_TASK INSTRUCTIONS_: The span to repeat in the listing below runs from the line containing "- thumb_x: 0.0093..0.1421" to the line containing "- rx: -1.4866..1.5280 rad", inclusive. Repeat it exactly, and only it.
•••
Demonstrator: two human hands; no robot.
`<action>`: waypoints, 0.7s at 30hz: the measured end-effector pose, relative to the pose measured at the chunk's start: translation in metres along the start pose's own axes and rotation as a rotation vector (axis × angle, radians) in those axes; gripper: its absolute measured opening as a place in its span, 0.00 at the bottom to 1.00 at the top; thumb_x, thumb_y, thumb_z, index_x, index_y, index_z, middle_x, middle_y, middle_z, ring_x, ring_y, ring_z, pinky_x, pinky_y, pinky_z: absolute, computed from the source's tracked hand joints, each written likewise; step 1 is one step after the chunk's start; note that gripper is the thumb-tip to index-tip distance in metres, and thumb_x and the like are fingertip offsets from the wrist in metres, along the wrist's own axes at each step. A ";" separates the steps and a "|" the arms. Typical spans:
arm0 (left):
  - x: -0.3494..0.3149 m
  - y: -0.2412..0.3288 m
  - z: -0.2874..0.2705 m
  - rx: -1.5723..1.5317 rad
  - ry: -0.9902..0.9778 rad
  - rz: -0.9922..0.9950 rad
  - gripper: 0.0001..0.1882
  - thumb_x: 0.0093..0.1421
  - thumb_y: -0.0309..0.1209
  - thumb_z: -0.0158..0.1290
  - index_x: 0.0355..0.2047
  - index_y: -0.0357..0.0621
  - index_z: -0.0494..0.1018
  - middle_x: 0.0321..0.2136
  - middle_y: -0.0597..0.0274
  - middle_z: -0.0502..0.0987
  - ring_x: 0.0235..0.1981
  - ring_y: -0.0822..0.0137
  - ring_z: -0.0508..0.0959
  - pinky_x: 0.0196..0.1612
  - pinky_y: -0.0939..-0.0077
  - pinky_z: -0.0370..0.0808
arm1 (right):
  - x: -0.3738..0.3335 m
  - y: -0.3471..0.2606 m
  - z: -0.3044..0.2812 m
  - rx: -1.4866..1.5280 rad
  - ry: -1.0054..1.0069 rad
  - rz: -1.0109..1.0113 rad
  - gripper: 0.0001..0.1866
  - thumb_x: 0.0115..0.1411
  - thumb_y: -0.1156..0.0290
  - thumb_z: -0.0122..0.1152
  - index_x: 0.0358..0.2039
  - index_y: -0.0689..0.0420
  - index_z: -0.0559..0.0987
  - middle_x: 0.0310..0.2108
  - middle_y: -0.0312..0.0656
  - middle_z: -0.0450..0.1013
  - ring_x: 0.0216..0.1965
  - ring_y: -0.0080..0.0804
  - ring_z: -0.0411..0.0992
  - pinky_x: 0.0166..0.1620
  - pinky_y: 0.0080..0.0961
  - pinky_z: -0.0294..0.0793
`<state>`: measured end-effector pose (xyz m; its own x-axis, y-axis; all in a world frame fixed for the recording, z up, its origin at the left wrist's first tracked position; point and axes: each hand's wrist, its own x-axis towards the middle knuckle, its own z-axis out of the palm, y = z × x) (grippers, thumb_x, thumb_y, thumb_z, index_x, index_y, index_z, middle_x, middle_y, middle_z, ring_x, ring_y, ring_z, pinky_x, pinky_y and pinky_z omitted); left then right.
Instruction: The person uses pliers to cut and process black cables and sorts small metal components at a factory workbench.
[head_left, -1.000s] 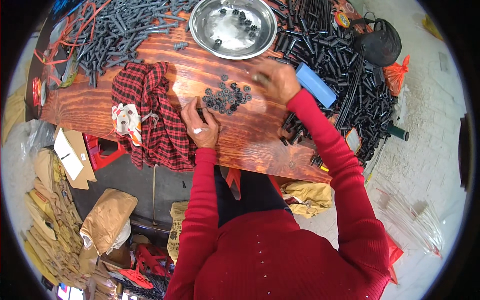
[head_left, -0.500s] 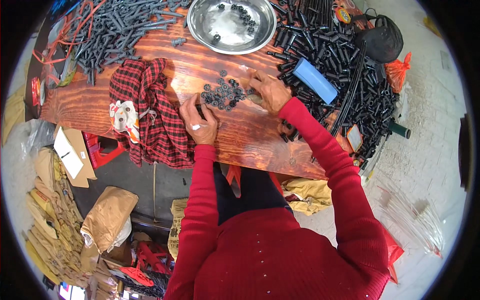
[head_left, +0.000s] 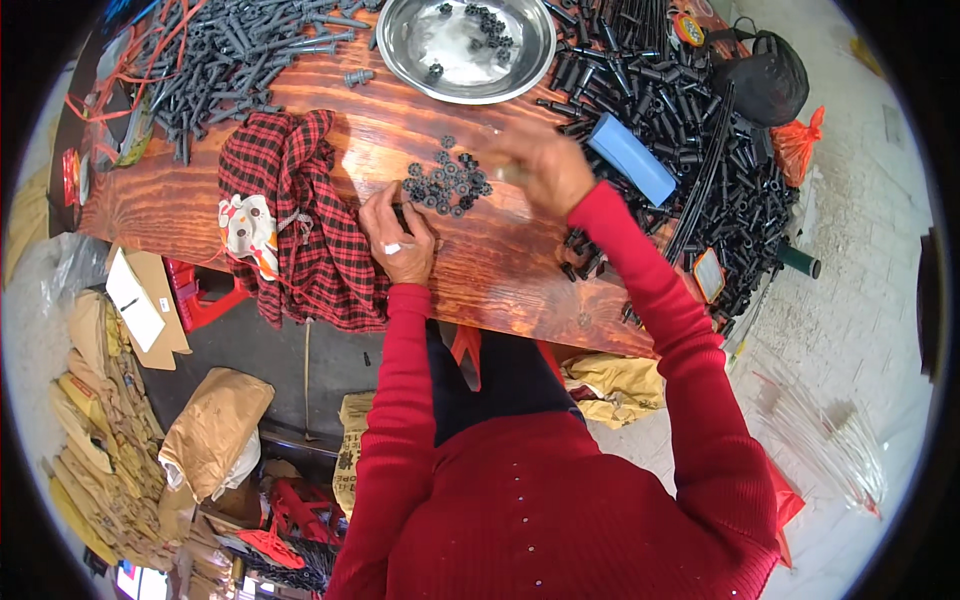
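Small black toothed wheels (head_left: pixel 448 185) lie in a loose pile on the wooden table (head_left: pixel 480 265). Against the pile's left edge rests my left hand (head_left: pixel 402 245), its fingers curved and thumb apart from the forefinger; a white patch shows on it. Between thumb and forefinger is a dark spot, either shadow or a wheel. My right hand (head_left: pixel 545 165) is just right of the pile, above the table, its fingers smeared by motion. Whether it holds anything is hidden by the blur. Beyond the pile, a steel bowl (head_left: pixel 392 70) contains several similar black wheels.
Left of my left hand lies a red-and-black checked cloth (head_left: pixel 330 240). Grey bolt-like parts (head_left: pixel 225 65) are heaped at the far left. On the right, black tubular parts (head_left: pixel 690 150) surround a blue block (head_left: pixel 632 160). A black bag (head_left: pixel 765 80) sits at the table's right edge.
My right hand has lifted away from the pile's right edge and is now blurred. My left hand stays almost in place beside the wheels.
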<state>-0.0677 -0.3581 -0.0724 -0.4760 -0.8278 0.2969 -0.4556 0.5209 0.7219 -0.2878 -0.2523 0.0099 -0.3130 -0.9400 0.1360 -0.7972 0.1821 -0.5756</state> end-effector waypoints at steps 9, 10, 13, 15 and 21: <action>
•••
_RESPONSE AREA_:
  - thumb_x: 0.0093..0.1421
  - thumb_y: -0.0309..0.1209
  - thumb_z: -0.0158..0.1290
  - index_x: 0.0355..0.2047
  - index_y: -0.0357..0.0621
  - index_z: -0.0494..0.1018
  - middle_x: 0.0321..0.2136
  - middle_y: -0.0597..0.0274
  - middle_z: -0.0502..0.0987
  - ring_x: 0.0235..0.1981
  - ring_y: -0.0822..0.0137
  - ring_z: -0.0508..0.0959
  - pinky_x: 0.0196..0.1612
  - pinky_y: -0.0939..-0.0077
  - pinky_z: -0.0370..0.0808
arm1 (right):
  - x: -0.3738..0.3335 m
  - y: -0.3471..0.2606 m
  - z: -0.3044..0.2812 m
  - rx: -1.4866..1.5280 rad

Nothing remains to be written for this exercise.